No photo. No description of what you do. (Who is this mysterious character with no shared connections? Why are you on LinkedIn?  Why do you want to be my connection? How did you find me? Why? I’m scared. Help…)

Someone who calls themselves a “bliss expert.”  (Maybe they’re connected to the “orgasmic liaison” but not me.)

Real estate agents. (Unless they are my boyfriend.)

Executive recruiters who are going to pelt me with requests for access to software developers. (Go away.)

Substitute teachers.  (I don’t think in a million years a substitute teacher is ever going to hire me.)

A guy in a Scottish tam o’ shanter and ruffled shirt. (On LinkedIn? Are you lost?)

Insurance agents. (Yikes. Go away. I already have insurance.)

Anyone who is a “Career and Life Coach.” Unless you teach football, you’re not a coach around here.

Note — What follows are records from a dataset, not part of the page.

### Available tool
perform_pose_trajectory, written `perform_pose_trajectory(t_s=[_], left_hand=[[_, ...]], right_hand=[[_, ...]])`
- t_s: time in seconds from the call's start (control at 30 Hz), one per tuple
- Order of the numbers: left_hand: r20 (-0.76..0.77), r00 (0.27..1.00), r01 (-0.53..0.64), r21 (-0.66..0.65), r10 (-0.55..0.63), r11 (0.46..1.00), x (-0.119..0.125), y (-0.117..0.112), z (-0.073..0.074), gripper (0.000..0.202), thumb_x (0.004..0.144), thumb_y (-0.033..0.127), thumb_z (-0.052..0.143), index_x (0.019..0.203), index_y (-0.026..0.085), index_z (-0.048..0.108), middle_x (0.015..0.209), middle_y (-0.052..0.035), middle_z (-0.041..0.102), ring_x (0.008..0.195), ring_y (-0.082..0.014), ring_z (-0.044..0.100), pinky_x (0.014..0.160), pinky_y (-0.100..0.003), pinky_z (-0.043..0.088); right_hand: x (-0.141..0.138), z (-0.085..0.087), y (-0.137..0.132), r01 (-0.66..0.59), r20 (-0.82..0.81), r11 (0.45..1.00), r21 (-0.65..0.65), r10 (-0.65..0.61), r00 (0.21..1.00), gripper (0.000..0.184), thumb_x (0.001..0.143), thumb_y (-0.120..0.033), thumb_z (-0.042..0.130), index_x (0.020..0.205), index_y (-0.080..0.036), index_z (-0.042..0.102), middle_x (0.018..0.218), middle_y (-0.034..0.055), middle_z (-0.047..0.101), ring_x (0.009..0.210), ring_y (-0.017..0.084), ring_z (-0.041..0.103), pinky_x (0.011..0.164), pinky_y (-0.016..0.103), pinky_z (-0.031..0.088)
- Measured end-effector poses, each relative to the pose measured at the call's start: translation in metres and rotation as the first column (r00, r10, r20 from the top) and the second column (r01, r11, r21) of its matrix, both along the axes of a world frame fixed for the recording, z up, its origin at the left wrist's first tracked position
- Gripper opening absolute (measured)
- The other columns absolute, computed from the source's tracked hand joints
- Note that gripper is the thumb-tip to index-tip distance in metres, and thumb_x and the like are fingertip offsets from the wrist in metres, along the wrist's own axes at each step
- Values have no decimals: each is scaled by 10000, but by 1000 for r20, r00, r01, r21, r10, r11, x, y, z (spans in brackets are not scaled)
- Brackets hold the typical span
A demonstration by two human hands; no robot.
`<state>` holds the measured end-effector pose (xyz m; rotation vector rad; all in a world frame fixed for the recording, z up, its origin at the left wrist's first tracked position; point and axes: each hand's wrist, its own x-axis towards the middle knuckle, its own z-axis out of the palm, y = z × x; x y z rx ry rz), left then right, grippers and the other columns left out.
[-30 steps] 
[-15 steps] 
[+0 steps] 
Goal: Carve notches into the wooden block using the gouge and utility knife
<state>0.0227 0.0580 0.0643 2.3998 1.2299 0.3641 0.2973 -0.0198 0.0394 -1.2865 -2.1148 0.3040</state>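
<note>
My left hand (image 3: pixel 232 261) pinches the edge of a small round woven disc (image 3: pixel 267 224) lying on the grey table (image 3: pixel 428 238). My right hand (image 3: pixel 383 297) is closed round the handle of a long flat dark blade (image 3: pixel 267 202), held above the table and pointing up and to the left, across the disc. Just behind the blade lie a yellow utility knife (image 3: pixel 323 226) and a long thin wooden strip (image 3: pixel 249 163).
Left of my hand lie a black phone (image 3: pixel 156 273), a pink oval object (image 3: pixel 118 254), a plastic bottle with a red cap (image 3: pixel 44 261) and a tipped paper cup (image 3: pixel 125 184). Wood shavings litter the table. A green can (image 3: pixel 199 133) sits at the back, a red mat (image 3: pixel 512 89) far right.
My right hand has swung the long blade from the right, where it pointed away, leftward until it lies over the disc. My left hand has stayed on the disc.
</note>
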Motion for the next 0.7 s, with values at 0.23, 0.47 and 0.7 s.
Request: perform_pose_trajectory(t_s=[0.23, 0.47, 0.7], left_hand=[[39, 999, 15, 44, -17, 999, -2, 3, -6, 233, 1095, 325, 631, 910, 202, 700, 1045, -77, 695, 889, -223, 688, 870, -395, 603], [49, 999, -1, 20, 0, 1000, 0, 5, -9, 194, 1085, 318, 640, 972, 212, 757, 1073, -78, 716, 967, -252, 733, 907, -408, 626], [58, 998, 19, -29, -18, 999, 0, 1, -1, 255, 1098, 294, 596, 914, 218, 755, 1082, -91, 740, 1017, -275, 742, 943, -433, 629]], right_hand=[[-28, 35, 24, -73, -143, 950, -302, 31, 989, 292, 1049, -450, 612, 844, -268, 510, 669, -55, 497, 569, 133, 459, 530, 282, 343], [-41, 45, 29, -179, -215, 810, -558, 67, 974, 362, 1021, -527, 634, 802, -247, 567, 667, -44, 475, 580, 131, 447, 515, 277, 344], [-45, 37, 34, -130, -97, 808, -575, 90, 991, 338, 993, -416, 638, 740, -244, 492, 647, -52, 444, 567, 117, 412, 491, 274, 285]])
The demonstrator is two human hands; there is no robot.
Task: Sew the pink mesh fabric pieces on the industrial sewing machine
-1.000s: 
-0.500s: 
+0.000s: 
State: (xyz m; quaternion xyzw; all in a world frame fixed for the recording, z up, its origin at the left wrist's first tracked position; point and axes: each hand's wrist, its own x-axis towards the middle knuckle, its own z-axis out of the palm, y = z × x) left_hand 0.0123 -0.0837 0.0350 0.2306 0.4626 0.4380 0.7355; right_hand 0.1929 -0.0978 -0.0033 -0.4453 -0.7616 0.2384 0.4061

Anyone who is an “Executive Coach.” Unless you coached Bill Gates, you’re not an executive coach in Silicon Valley.

Anyone with both the words “coach” and “cannabis” in their title.  (I said “green business.” Not that kind.)

People who sell anything multi-level. Especially water filter distributors. (Oh, that’s impressive.)

Anything pyramid schemey. Especially if it involves something you blend in a smoothie.

Anyone who is a “meditator” in their profile title. (Or was that “Mediator” spelled wrong?)

Your NAME IS IN ALL CAPS you run a “HEALING MASSAGE SERVICE” and you live in another country.

Anyone with a creepy dark photo with a crooked smile.

Men who are not wearing shirts.

Men wearing Hawaiian shirts and a baseball hat that obscures their eyes. (This isn’t a virtual barbecue — it’s a virtual business cocktail party.)

Spells CEOs “ceo’s.” (Yeah, right. I’ll bet you are an “executive coach” too.)

Your LinkedIn photo is kind of dusty and it was taken at Burning Man.  (Ok if you are Larry Harvey, a founder of Burning Man.) All others, “delete.”)

People who call themselves a “CEO” but run a home-based MLM business and have nobody reporting to them but their cat.